Reproduce the data below in full and to the letter, images excepted.

===== Supplied material =====

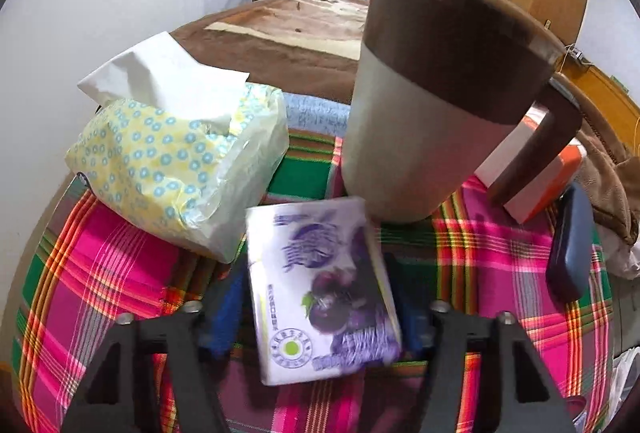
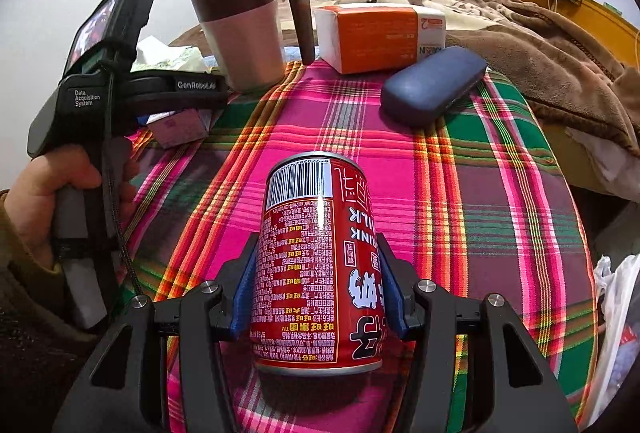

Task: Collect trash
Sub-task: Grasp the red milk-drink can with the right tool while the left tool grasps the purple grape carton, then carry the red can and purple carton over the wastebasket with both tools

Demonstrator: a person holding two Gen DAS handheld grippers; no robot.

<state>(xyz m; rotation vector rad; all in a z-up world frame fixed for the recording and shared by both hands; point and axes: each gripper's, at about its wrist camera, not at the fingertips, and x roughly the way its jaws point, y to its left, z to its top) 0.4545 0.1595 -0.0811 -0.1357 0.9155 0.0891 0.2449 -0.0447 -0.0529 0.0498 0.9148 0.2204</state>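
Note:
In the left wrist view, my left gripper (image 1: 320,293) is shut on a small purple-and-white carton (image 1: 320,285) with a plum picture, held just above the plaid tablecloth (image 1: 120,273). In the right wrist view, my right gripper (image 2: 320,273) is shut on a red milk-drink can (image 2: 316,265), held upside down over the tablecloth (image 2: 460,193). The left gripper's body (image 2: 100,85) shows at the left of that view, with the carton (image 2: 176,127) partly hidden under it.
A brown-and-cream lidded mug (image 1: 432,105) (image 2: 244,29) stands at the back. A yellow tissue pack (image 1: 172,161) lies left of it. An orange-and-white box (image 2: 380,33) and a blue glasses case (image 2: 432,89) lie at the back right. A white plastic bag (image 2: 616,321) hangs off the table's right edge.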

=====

Output for this exercise:
Task: Collect trash
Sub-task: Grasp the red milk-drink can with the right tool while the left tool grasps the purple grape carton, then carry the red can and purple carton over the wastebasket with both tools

Demonstrator: a person holding two Gen DAS handheld grippers; no robot.

<state>(xyz m; rotation vector rad; all in a z-up world frame fixed for the recording and shared by both hands; point and axes: each gripper's, at about its wrist camera, not at the fingertips, and x roughly the way its jaws point, y to its left, z to its top) 0.4545 0.1595 -0.0811 -0.1357 0.9155 0.0891 0.2449 -0.0447 -0.0529 0.0498 0.9148 0.2204</state>
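Note:
In the left wrist view, my left gripper (image 1: 320,293) is shut on a small purple-and-white carton (image 1: 320,285) with a plum picture, held just above the plaid tablecloth (image 1: 120,273). In the right wrist view, my right gripper (image 2: 320,273) is shut on a red milk-drink can (image 2: 316,265), held upside down over the tablecloth (image 2: 460,193). The left gripper's body (image 2: 100,85) shows at the left of that view, with the carton (image 2: 176,127) partly hidden under it.
A brown-and-cream lidded mug (image 1: 432,105) (image 2: 244,29) stands at the back. A yellow tissue pack (image 1: 172,161) lies left of it. An orange-and-white box (image 2: 380,33) and a blue glasses case (image 2: 432,89) lie at the back right. A white plastic bag (image 2: 616,321) hangs off the table's right edge.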

This exercise calls for no further output.